§ WORK INSTRUCTION:
Look below for the lines from the one with "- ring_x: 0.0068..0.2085" to the one with "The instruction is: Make", and copy exactly those lines, both ends included.

§ SOURCE MATERIAL:
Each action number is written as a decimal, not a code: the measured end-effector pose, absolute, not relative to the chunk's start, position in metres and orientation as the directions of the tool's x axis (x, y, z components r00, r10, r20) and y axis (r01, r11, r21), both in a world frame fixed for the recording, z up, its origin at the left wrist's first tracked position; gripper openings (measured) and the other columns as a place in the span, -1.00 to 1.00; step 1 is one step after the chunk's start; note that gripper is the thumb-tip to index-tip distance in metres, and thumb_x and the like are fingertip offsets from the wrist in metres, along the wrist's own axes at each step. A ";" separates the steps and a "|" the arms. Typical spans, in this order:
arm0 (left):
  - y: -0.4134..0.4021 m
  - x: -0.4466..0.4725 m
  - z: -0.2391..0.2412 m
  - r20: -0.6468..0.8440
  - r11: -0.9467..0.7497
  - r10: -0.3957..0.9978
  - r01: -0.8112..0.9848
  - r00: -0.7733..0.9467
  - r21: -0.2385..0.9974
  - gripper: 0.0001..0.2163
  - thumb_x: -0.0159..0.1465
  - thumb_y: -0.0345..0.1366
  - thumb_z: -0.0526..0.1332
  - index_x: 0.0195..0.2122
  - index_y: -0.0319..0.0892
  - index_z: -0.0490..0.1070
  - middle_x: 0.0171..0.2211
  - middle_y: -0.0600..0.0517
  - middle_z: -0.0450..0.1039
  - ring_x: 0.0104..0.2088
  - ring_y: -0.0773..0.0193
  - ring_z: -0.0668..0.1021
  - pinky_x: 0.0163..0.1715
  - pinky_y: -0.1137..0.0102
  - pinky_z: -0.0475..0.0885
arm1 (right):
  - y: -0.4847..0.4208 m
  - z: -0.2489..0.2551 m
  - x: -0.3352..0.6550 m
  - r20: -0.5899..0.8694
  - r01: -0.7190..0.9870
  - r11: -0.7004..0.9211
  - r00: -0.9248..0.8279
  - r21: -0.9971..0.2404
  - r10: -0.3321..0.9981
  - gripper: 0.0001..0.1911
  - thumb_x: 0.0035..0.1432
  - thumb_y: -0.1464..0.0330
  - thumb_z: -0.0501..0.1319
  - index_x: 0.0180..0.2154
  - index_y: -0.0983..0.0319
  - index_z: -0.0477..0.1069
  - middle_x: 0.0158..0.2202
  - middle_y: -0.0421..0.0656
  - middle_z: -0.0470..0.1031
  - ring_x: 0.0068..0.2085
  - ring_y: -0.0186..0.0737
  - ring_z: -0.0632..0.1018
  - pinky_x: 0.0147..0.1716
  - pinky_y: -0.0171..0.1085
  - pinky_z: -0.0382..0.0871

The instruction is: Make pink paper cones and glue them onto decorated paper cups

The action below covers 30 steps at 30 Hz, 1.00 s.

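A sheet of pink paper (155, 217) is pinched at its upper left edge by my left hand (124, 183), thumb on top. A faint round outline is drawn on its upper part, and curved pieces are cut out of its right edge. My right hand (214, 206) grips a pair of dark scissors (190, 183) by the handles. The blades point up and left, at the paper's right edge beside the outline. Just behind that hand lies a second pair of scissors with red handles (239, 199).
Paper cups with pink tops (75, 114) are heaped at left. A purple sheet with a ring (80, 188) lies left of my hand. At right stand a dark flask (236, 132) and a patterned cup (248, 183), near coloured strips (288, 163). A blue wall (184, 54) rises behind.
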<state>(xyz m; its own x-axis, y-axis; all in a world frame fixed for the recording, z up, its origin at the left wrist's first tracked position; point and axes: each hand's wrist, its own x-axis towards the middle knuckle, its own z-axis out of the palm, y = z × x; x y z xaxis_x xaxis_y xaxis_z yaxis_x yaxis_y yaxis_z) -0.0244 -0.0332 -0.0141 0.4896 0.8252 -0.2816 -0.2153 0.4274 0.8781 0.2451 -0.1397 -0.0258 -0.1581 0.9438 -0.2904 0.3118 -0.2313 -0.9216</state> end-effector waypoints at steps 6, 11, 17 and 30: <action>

§ FINAL ANSWER:
  - ring_x: 0.0068..0.2085
  - ring_y: -0.0186..0.0737
  - ring_z: -0.0632..0.1018
  - pinky_x: 0.0147..0.1716
  - pinky_y: -0.0171..0.1085
  - pinky_z: -0.0382..0.0871

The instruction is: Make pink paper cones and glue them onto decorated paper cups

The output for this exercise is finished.